*Exercise prompt:*
Aside from the pictures, copy the listing exactly.

------------------------------------

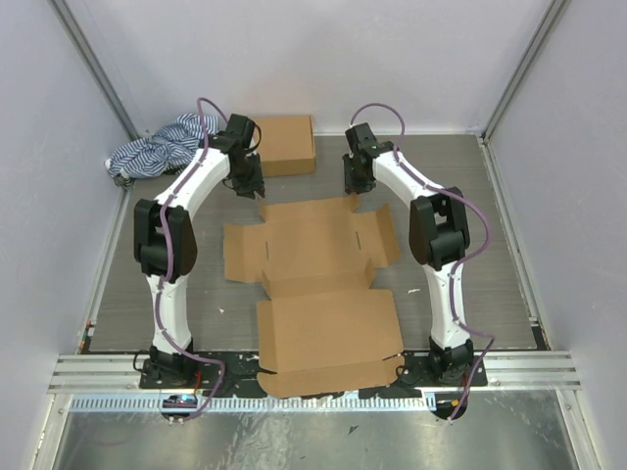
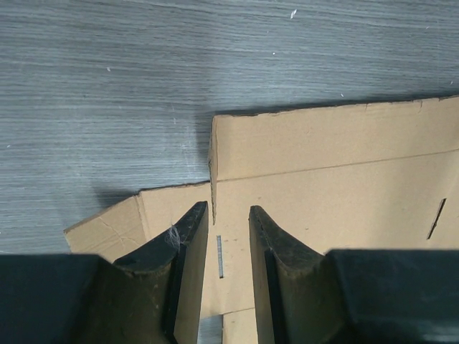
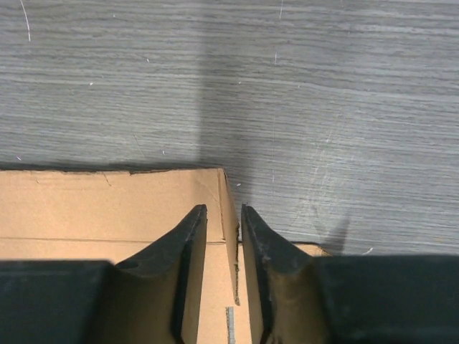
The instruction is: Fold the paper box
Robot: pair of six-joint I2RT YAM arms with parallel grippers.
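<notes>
The paper box [image 1: 313, 245] lies as a flat brown cardboard blank in the middle of the table. Both grippers hang over its far edge. My left gripper [image 1: 253, 188] is at the far left corner. In the left wrist view it [image 2: 224, 209] is open, and a small upturned flap edge [image 2: 212, 165] rises just ahead of its left fingertip. My right gripper [image 1: 353, 184] is at the far right corner. In the right wrist view it [image 3: 223, 209] straddles an upright flap [image 3: 228, 193], jaws narrow but still apart, with a gap on the flap's left side.
A closed brown box [image 1: 284, 144] sits at the back, beside a striped cloth [image 1: 162, 147] in the back left corner. A second cardboard sheet [image 1: 328, 338] lies between the arm bases and overhangs the front rail [image 1: 118, 372]. Walls close in the sides.
</notes>
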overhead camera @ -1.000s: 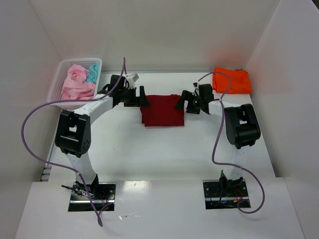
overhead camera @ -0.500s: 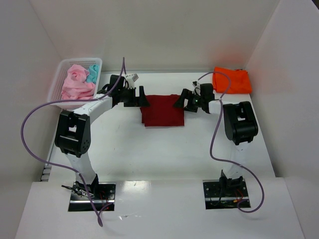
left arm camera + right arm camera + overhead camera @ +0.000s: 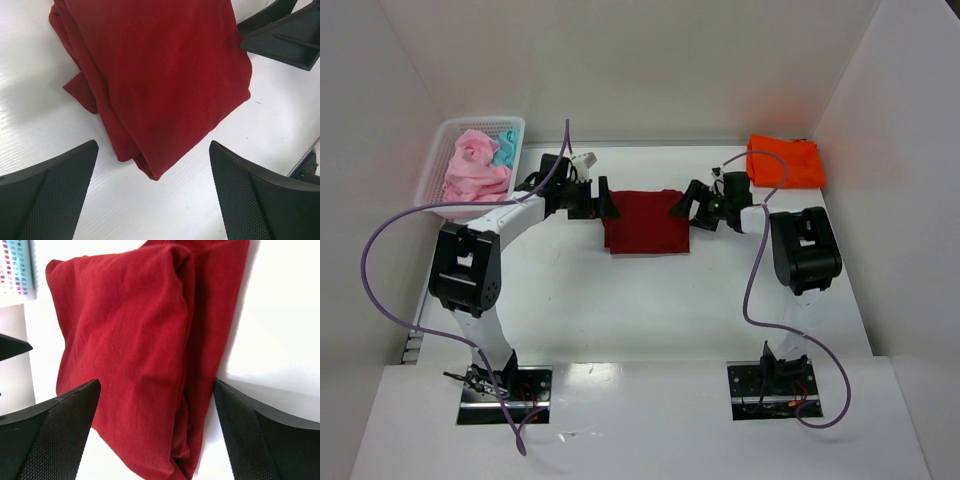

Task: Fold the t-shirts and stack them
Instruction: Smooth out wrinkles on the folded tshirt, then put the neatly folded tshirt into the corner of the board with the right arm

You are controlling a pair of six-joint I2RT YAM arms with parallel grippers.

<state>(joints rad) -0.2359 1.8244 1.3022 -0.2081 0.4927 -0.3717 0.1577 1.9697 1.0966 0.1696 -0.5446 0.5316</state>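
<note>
Folded dark red t-shirt [image 3: 645, 222] between left claw [image 3: 605, 201] and right claw [image 3: 682, 207] (both spread wide, empty)

The right arm [image 3: 806, 250] has wavered slightly: its elbow leaned in toward the middle of the table, then swung back out, nudging the right gripper [image 3: 684, 204] along the right edge of the dark red t-shirt [image 3: 645, 222]. The left arm [image 3: 466, 270] has shifted slightly leftward at the elbow.
</note>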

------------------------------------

*Answer for this exercise:*
The instruction is: Fold the paper box
Robot: pair of six-joint I2RT YAM arms with parallel grippers.
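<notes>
The paper box [image 1: 313, 245] lies as a flat brown cardboard blank in the middle of the table. Both grippers hang over its far edge. My left gripper [image 1: 253, 188] is at the far left corner. In the left wrist view it [image 2: 224, 209] is open, and a small upturned flap edge [image 2: 212, 165] rises just ahead of its left fingertip. My right gripper [image 1: 353, 184] is at the far right corner. In the right wrist view it [image 3: 223, 209] straddles an upright flap [image 3: 228, 193], jaws narrow but still apart, with a gap on the flap's left side.
A closed brown box [image 1: 284, 144] sits at the back, beside a striped cloth [image 1: 162, 147] in the back left corner. A second cardboard sheet [image 1: 328, 338] lies between the arm bases and overhangs the front rail [image 1: 118, 372]. Walls close in the sides.
</notes>
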overhead camera @ -1.000s: 
overhead camera @ -0.500s: 
left arm camera + right arm camera + overhead camera @ +0.000s: 

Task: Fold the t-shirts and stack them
Instruction: Smooth out wrinkles on the folded tshirt, then put the neatly folded tshirt into the corner of the board with the right arm

You are controlling a pair of six-joint I2RT YAM arms with parallel grippers.

<state>(joints rad) -0.2359 1.8244 1.3022 -0.2081 0.4927 -0.3717 0.1577 1.9697 1.0966 0.1696 -0.5446 0.5316</state>
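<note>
Folded dark red t-shirt [image 3: 645, 222] between left claw [image 3: 605, 201] and right claw [image 3: 682, 207] (both spread wide, empty)

The right arm [image 3: 806, 250] has wavered slightly: its elbow leaned in toward the middle of the table, then swung back out, nudging the right gripper [image 3: 684, 204] along the right edge of the dark red t-shirt [image 3: 645, 222]. The left arm [image 3: 466, 270] has shifted slightly leftward at the elbow.
</note>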

The response to this exercise has been given in full.